Xiaowei Zhuang: Mapping the transcriptome

January 25, 2018
Professor Xiaowei Zhuang

For its recent Technology Feature, Nature selected six thought leaders from across the globe to share one technology or topic that promises to transform life-science research in the year ahead. 

Included in the big six is Xiaowei Zhuang, David B. Arnold Jr. Professor of Science, Professor of Chemistry and Chemical Biology, Professor of Physics, and RNA sequencing pioneer.

Zhuang and her five international peers—George Church, Elaine Mardis, Ruedi Aebersold, Rebecca Calisi Rodríguez, and Vivienne Ming—discussed their respective topics, their genesis and potential. 

Zhuang's selection, a global cell atlas, shares the stage with virus-resistant pigs, genetic mechanisms driving sexual behaviour, and a distributed Internet of Scientific Things.

Together, these technological seeds represent innovations in both methodology and treatment. Their true value is not in their immediate, albeit significant, ability to neutralize viruses, improve cancer vaccines, or bring artificial intelligence into our homes and research. Like Zhuang's searchable atlas of all human cells, these technologies promise exponential revolution, in human health, disease diagnosis and treatment, and data access.

The Internet of Things

The Internet of Things has transformed many aspects of our lives and is now, along with other breakout technologies, poised to transform life-science research. Credit: chombosan/Alamy

 

Mapping the transcriptome

Xiaowei Zhuang Director, Center for Advanced Imaging, Harvard University, Cambridge, Massachusetts.

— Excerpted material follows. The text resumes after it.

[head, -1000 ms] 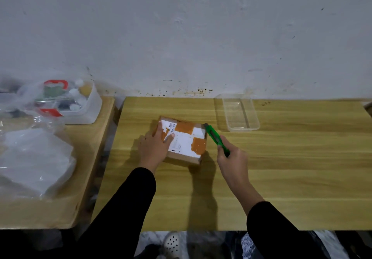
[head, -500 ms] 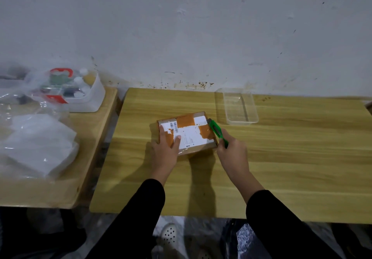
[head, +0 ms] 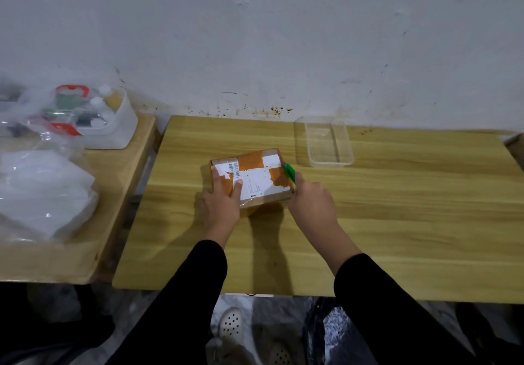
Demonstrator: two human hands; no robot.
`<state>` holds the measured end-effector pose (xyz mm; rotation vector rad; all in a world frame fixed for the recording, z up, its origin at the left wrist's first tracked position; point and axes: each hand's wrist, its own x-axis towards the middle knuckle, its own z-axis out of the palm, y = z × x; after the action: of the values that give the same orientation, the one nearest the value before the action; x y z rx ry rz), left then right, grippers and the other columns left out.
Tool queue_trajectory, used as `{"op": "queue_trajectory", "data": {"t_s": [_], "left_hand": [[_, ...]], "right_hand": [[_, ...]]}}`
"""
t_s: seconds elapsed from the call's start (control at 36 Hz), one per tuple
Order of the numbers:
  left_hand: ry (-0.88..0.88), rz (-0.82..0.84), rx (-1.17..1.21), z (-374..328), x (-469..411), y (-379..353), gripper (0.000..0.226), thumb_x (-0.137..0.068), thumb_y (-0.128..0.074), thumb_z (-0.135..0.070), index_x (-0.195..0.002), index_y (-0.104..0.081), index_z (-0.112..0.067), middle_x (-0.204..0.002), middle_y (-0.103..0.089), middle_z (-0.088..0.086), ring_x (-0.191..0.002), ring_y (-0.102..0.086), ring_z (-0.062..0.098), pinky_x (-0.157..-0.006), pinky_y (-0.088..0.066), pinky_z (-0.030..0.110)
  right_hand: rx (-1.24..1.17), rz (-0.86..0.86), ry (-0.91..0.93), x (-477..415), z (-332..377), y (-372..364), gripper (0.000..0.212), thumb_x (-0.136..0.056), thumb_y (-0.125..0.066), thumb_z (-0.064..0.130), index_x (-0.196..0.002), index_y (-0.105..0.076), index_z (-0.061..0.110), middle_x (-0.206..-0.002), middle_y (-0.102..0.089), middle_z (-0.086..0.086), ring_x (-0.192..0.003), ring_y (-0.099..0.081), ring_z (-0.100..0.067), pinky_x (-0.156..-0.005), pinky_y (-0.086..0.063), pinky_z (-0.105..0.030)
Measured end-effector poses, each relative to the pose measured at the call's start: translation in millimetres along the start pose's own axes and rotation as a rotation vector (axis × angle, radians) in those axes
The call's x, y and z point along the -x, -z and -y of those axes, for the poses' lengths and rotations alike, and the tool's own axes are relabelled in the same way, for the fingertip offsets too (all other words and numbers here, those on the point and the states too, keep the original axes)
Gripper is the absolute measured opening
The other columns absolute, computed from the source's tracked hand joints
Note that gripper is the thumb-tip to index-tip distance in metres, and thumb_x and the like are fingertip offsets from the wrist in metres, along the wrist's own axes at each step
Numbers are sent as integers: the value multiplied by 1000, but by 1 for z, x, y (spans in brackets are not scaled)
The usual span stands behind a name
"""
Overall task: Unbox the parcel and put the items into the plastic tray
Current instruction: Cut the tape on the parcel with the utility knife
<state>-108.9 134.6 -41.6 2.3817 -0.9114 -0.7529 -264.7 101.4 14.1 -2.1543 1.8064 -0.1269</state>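
Grey, spotty wall (head: 255,38) ran behind it all. On the far left, the small tabletop (head: 113,194) carried puffy clear bags (head: 42,188) and a white tub (head: 113,135) of little bottles. I saw no change there.

On the big tabletop (head: 397,222), the left hand (head: 221,208) had slid further onto the parcel (head: 255,177). A second before, it only held the left edge. Now its fingers lay straight and flat on the white label, pressing down.

The parcel had turned too. It had sat crooked, and now its long side faced the person. It lay near the middle of the big tabletop, still taped shut.

The green cutter (head: 289,172) had gone along with it and now touched the parcel's top right edge, near the far corner. I could not see the blade tip. The right hand (head: 312,205) was wrapped tight round the cutter, just beside the parcel's right side.

Further right and a bit back, the plastic tray (head: 330,163) sat near the parcel but apart from it. Nothing from the parcel was in it yet.

I took this to mean the getting-ready was over: parcel pinned down, cutter on the tape. I judged the cutting was about to start, so the task was only at its beginning.
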Motion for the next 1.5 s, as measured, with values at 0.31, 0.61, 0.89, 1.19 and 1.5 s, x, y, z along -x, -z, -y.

A new global initiative to identify all cell types in the human body and map their spatial organization — the recently launched Human Cell Atlas (HCA) initiative — is a grand goal. A project of this scale will need many complementary technologies.

Single-cell RNA sequencing is a powerful way to identify different cell types and an important tool for creating the HCA, but it requires taking a tissue apart into individual cells and then isolating the RNA. What’s not preserved is the spatial context of cells in a tissue — how they are organized and interact.

We’d like a technology that can provide this spatial context by imaging the transcription profiles of cells in intact tissue. My lab is developing MERFISH, or multiplexed error-robust fluorescence in situ hybridization, an image-based, single-cell transcriptomics approach.

MERFISH uses error-robust barcodes to identify each different type of RNA in the cell, and combinatorial labelling and sequential imaging to detect these barcodes in a massively multiplexed manner (see ‘Transcriptome mapping’).

We’ve already demonstrated the ability to image 1,000 different messenger RNAs (mRNAs) in single cells. With further development, MERFISH has the potential to detect the whole transcriptome in cells in intact tissues.

Xiaowei Zhuang's MERFISH

This spatially resolved RNA-profiling data will give us a physical picture for the HCA — we can image individual cells, categorize them by their gene-expression profiles and map their spatial organization. It can be combined with data on the morphology and function of cells obtained by other imaging technologies to further enrich that picture.

At the moment, our picture of the cell atlas is mostly incomplete. If you don’t have a global picture, you just don’t know what you are missing — let alone how to design effective therapeutics to intervene in the case of disease.